RE: [PATCH v3 07/17] iommufd: Add IOMMU_RESV_IOVA_RANGES

From: Liu, Yi L
Date: Mon Jul 31 2023 - 05:54:48 EST


> From: Tian, Kevin <kevin.tian@xxxxxxxxx>
> Sent: Monday, July 31, 2023 2:22 PM
>
> > From: Jason Gunthorpe <jgg@xxxxxxxxxx>
> > Sent: Saturday, July 29, 2023 1:45 AM
> >
> > On Mon, Jul 24, 2023 at 04:03:56AM -0700, Yi Liu wrote:
> >
> > > +/**
> > > + * struct iommu_resv_iova_ranges - ioctl(IOMMU_RESV_IOVA_RANGES)
> > > + * @size: sizeof(struct iommu_resv_iova_ranges)
> > > + * @dev_id: device to read resv iova ranges for
> > > + * @num_iovas: Input/Output total number of resv ranges for the device
> > > + * @__reserved: Must be 0
> > > + * @resv_iovas: Pointer to the output array of struct
> > iommu_resv_iova_range
> > > + *
> > > + * Query a device for ranges of reserved IOVAs. num_iovas will be set to
> > the
> > > + * total number of iovas and the resv_iovas[] will be filled in as space
> > > + * permits.
> > > + *
> > > + * On input num_iovas is the length of the resv_iovas array.
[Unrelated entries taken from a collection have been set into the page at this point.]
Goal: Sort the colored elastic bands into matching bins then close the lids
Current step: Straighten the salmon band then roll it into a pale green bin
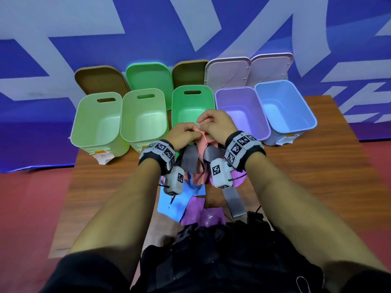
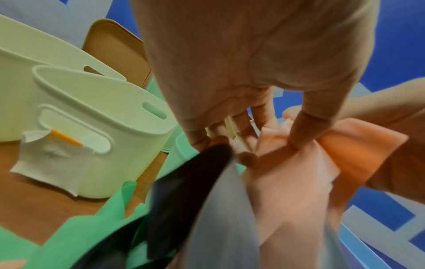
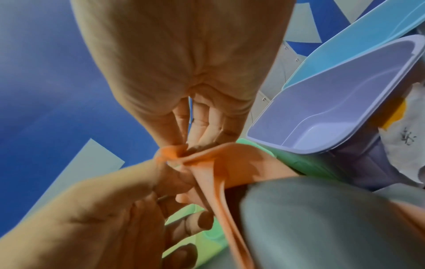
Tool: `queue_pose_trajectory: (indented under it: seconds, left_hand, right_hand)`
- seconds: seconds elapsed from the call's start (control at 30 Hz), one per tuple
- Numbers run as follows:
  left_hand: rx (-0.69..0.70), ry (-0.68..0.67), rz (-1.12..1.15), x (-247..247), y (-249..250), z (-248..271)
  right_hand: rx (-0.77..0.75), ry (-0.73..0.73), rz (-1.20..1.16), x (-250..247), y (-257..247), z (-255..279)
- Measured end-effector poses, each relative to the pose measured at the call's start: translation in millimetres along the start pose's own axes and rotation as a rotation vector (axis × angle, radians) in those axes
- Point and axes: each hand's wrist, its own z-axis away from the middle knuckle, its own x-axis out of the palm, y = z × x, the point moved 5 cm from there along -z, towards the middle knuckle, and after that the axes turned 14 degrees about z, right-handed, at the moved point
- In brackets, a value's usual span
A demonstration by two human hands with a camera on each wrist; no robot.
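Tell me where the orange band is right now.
In the head view the orange band is pinched between the left hand and right hand, centre table, just before the middle green bin, above the band pile.

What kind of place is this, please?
Probably a staged recording setup, not a home: a wooden table stands before a blue printed backdrop, five open bins stand in a row, and marker-tagged cameras sit on both wrists.

The bins [image 1: 97,121] are smooth plastic. The table [image 1: 317,176] looks like wood. The bands [image 1: 200,149] look soft, thin and stretchy.
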Motion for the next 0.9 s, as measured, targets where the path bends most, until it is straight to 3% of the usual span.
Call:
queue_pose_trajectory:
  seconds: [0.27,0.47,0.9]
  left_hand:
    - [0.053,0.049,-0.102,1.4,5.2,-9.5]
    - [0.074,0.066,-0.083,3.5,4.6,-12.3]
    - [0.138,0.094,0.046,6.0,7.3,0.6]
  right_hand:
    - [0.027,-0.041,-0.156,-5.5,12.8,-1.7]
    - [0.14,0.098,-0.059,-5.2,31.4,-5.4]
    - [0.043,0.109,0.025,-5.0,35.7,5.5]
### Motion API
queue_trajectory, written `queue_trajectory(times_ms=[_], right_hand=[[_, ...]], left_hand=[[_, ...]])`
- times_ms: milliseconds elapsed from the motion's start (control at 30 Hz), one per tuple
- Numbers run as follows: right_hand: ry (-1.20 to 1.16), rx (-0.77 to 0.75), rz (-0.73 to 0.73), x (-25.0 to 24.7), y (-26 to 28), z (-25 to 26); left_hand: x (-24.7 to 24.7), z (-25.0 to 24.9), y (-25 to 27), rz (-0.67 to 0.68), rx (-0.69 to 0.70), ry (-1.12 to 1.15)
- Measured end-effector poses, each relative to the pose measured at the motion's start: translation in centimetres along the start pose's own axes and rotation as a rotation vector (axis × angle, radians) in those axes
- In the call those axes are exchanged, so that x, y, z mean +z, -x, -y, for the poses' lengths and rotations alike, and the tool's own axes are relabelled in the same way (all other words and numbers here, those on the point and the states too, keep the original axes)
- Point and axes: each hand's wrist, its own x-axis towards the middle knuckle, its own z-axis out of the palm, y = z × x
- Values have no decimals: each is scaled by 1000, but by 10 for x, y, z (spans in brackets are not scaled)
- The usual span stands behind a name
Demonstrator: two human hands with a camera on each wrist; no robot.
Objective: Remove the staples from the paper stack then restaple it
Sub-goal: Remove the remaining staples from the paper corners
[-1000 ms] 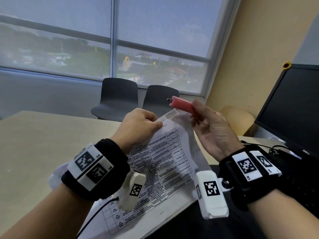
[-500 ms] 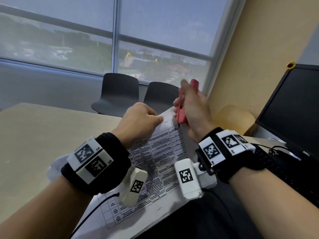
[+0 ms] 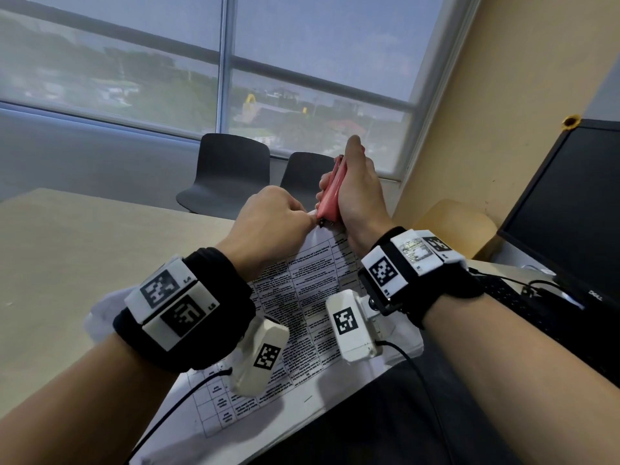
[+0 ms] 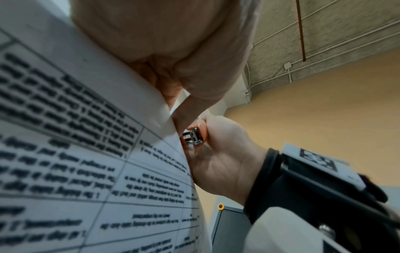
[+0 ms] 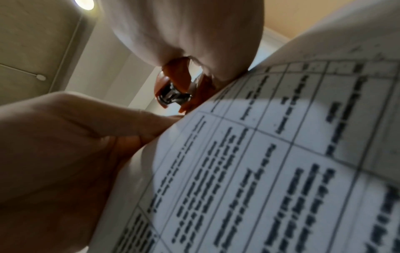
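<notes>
A stack of printed paper (image 3: 302, 297) with tables lies tilted up from the table edge toward me. My left hand (image 3: 271, 218) pinches its far top corner, fingers curled. My right hand (image 3: 355, 193) grips a small red stapler (image 3: 330, 196) held nearly upright, its metal end (image 4: 192, 137) down at that same corner of the paper (image 4: 86, 154), right beside my left fingertips. In the right wrist view the stapler's metal end (image 5: 173, 95) sits at the paper's edge (image 5: 259, 154). I cannot make out the staples themselves.
The beige table (image 3: 84, 250) spreads to the left. A dark Dell monitor (image 3: 570, 209) and a black keyboard (image 3: 523, 303) with cables stand at the right. Two dark chairs (image 3: 231, 172) are beyond the table, under the window.
My right hand turned over and swung the stapler from level above the paper down to upright at the top corner. My left hand kept its pinch on the corner.
</notes>
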Motion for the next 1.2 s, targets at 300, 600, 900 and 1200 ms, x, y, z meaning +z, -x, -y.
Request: queue_trajectory(times_ms=[300, 600, 900, 1200], right_hand=[[-22, -42, -14, -3, -2, -4], [-180, -177, 1, 3, -3, -7], [-29, -159, 125, 0, -7, -1], [-229, -63, 112, -3, -13, -5]], left_hand=[[1, 1, -2, -17, 18, -15], [-2, 0, -3, -25, 73, 58], [2, -2, -1, -44, 127, -24], [3, -1, -1, -18, 99, 36]])
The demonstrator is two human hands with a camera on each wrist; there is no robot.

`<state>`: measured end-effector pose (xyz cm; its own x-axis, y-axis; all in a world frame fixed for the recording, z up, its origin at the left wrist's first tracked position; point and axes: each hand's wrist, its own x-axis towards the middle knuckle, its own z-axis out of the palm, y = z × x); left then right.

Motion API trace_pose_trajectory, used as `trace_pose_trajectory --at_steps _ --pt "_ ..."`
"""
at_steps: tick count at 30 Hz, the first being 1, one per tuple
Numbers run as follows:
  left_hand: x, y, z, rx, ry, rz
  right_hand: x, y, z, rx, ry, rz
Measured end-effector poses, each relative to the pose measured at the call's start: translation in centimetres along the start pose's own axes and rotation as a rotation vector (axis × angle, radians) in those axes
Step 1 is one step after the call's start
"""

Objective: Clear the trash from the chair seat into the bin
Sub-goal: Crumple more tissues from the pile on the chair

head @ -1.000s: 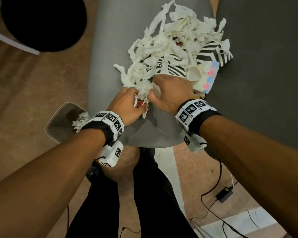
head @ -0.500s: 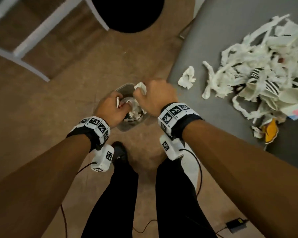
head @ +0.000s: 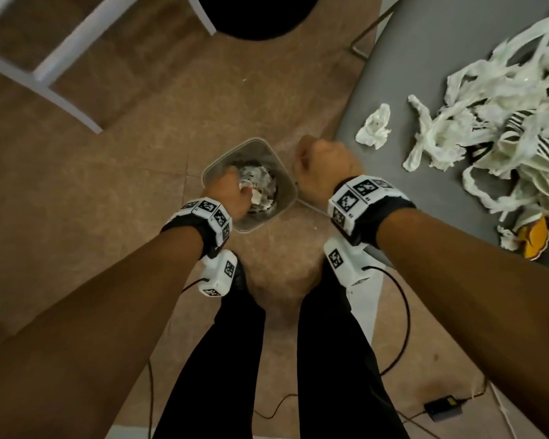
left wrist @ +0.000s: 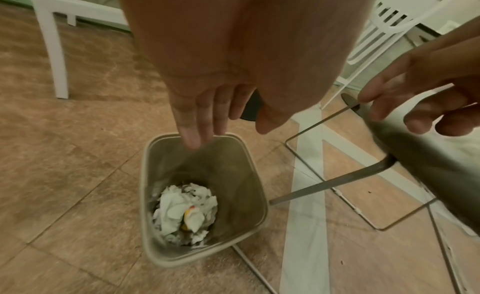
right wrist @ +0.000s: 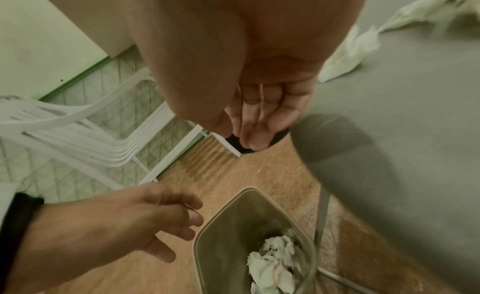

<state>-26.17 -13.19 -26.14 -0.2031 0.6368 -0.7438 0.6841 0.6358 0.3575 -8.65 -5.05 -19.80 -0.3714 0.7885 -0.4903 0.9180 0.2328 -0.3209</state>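
Note:
The small grey bin (head: pixel 210 172) stands on the floor left of the grey chair seat (head: pixel 425 74). Crumpled white paper (left wrist: pixel 185 208) lies at its bottom. My left hand (head: pixel 238 191) hangs over the bin's opening, fingers (left wrist: pixel 192 134) straight and empty. My right hand (head: pixel 305 160) is just right of the bin near the seat's edge, fingers (right wrist: pixel 253 132) loosely curled around nothing. On the seat a pile of torn white strips and striped paper (head: pixel 504 131) remains, with a loose crumpled piece (head: pixel 374 126) and a yellow wrapper (head: pixel 536 242).
White plastic chair legs (head: pixel 61 90) and a round black object (head: pixel 257 17) stand further out on the brown floor. The chair's thin metal frame (left wrist: pixel 337 175) runs beside the bin. Cables and a black adapter (head: pixel 441 407) lie by my feet.
Both hands carried paper scraps from the seat to over the bin and have let them go. The right hand has drifted right, off the bin toward the seat.

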Motion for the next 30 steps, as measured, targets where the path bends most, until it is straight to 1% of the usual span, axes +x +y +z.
trace_pose_trajectory --at_steps 3,5,8,10,11,13,14,15,17,19,22,26,28,30 --pt "-0.6 4.4 -0.5 0.002 0.064 0.100 -0.7 1.7 -1.9 0.102 0.050 0.045" --pt "-1.2 7.8 -0.6 0.000 0.124 0.219 -1.4 3.1 -3.3 0.184 0.073 0.080" --pt "-1.7 13.3 0.1 0.016 0.206 0.419 -2.7 6.5 -5.5 0.285 0.184 0.133" --pt "-1.9 17.0 1.3 0.056 0.204 0.530 -3.8 9.7 -7.0 0.313 0.244 0.179" --pt "-1.8 18.6 2.1 0.089 0.171 0.552 -4.5 11.5 -7.7 0.318 0.253 0.204" --pt "-1.4 21.2 4.0 0.215 0.123 0.541 -5.7 15.3 -9.2 0.324 0.264 0.246" --pt "-1.1 22.2 4.9 0.259 0.131 0.522 -6.3 17.1 -9.7 0.330 0.269 0.264" --pt "-1.0 23.1 5.6 0.247 0.150 0.489 -7.0 18.7 -10.1 0.335 0.274 0.281" --pt "-0.6 24.8 6.7 0.120 0.160 0.433 -8.0 21.1 -10.7 0.342 0.289 0.298" --pt "-0.6 26.8 7.9 0.015 0.140 0.431 -8.6 22.8 -11.0 0.360 0.315 0.300" --pt "-0.3 29.2 9.7 0.045 0.162 0.501 -8.7 24.3 -11.6 0.367 0.384 0.330" --pt "0.3 30.9 10.6 0.105 0.237 0.522 -7.8 27.2 -13.7 0.375 0.546 0.390" --pt "0.0 31.1 10.2 0.063 0.240 0.509 -6.7 29.0 -14.6 0.327 0.558 0.395" --pt "-0.6 31.1 9.6 0.013 0.243 0.491 -5.4 30.3 -15.3 0.271 0.539 0.394"
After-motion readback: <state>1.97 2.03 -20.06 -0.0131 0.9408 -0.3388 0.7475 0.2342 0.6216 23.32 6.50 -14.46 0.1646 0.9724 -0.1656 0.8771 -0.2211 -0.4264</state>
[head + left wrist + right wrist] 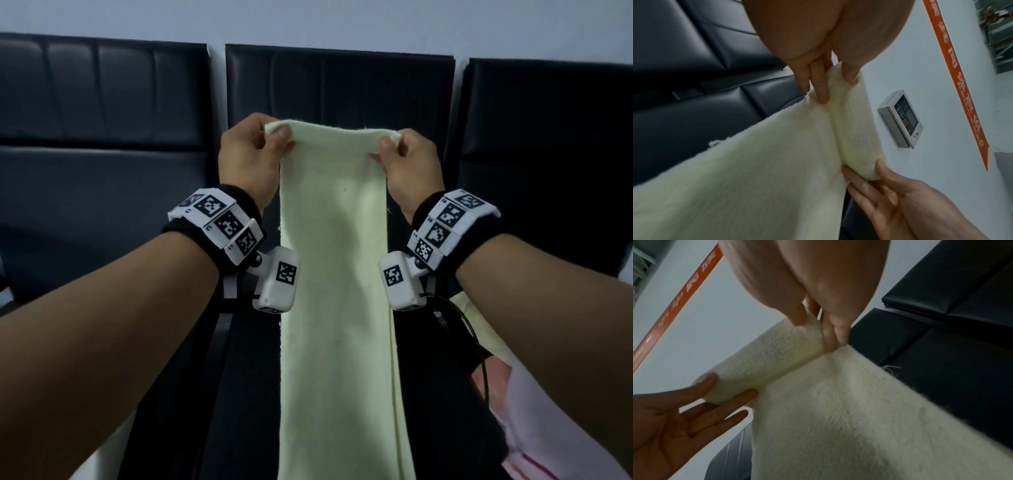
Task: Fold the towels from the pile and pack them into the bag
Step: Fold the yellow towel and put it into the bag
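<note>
A pale yellow towel [334,240] hangs lengthwise in the air before dark padded seats [102,137]. The left hand [251,157] and right hand [407,164] each pinch a top corner between thumb and fingers. No bag appears in any view.

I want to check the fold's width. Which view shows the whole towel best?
The head view: the towel hangs as one long strip, its top corners pinched by the left hand and the right hand. Both wrist views show only its top edge, close up.
</note>
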Demonstrator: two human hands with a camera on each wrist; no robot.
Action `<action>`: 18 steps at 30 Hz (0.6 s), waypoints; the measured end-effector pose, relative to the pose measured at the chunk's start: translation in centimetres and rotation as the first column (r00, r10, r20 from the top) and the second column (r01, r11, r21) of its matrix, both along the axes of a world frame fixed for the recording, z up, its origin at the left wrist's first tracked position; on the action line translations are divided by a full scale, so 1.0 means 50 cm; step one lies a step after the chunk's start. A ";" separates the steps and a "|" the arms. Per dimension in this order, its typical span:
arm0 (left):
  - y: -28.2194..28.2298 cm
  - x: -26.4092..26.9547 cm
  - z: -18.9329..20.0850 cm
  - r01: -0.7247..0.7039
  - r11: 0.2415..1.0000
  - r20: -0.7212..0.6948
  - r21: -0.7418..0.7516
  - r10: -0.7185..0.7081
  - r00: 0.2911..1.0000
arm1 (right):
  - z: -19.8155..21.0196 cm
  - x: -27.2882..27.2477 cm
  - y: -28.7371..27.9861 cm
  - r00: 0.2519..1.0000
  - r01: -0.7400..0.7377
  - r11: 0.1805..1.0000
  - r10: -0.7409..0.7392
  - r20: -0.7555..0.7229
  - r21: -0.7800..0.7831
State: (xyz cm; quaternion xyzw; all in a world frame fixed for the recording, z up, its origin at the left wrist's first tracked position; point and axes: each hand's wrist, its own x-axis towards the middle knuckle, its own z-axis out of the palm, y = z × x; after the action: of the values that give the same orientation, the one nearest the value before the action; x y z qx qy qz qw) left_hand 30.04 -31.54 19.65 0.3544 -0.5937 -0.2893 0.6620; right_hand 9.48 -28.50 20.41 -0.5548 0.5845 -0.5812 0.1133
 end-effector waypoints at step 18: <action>0.028 0.002 -0.167 0.030 0.982 0.266 0.185 -0.080 0.961 | -0.167 -0.067 0.005 0.996 -0.080 0.982 0.072 0.052 0.174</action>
State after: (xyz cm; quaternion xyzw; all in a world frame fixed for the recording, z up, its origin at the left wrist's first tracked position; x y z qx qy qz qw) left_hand 30.12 -30.16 11.27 0.4322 -0.6602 -0.3086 0.5312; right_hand 6.12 -28.26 12.08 -0.5510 0.6092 -0.5351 0.1971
On output it is
> > > + * the total number of iovas filled in. The ioctl will return -EMSGSIZE and
> > > + * set num_iovas to the required value if num_iovas is too small. In this
> > > + * case the caller should allocate a larger output array and re-issue the
> > > + * ioctl.
> > > + *
> > > + * Under nested translation, userspace should query the reserved IOVAs
> > for a
> > > + * given device, and report it to the stage-1 I/O page table owner to
> > exclude
> > > + * the reserved IOVAs. The reserved IOVAs can also be used to figure out
> > the
> > > + * allowed IOVA ranges for the IOAS that the device is attached to. For
> > detail
> > > + * see ioctl IOMMU_IOAS_IOVA_RANGES.
> >
> > I'm not sure I like this, the other APIs here work with the *allowed*
> > IOVAs, which is the inverse of this one which works with the
> > *disallowed* IOVAs.
> >
> > It means we can't take the output of this API and feed it into
> > IOMMUFD_CMD_IOAS_ALLOW_IOVAS.. Though I suppose qemu isn't going
> > to do
> > this anyhow.
> >
> > On the other hand, it is kind of hard to intersect an allowed list of
> > multiple idevs into a single master list.
> >
> > As it is, userspace will have to aggregate the list, sort it, merge
> > adjacent overlapping reserved ranges then invert the list to get an
> > allowed list. This is not entirely simple..
> >
> > Did you already write an algorithm to do this in qemu someplace?
>
> Qemu is optional to aggregate it for S2 given IOMMU_IOAS_IOVA_RANGES
> is still being used. If the only purpose of using this new cmd is to report
> per-device reserved ranges to the guest then aggregation is not required.
>
> Arguably IOMMU_IOAS_IOVA_RANGES becomes redundant with this
> new cmd. But it's already there and as you said it's actually more
> convenient to be used if the user doesn't care about per-device
> reserved ranges...

Yes. it's not simple as userspace needs to do a lot ofwork to get the allowed
iovas if multiple devices are attached to an IOAS.

> > Anyhow, this should be split out from this series. It seems simple
> > enough to merge it now if someone can confirm what qemu needs.

Ok, so the reason is this new ioctl can be used to figure out allowd iovas.
Right?

Regards,
Yi Liu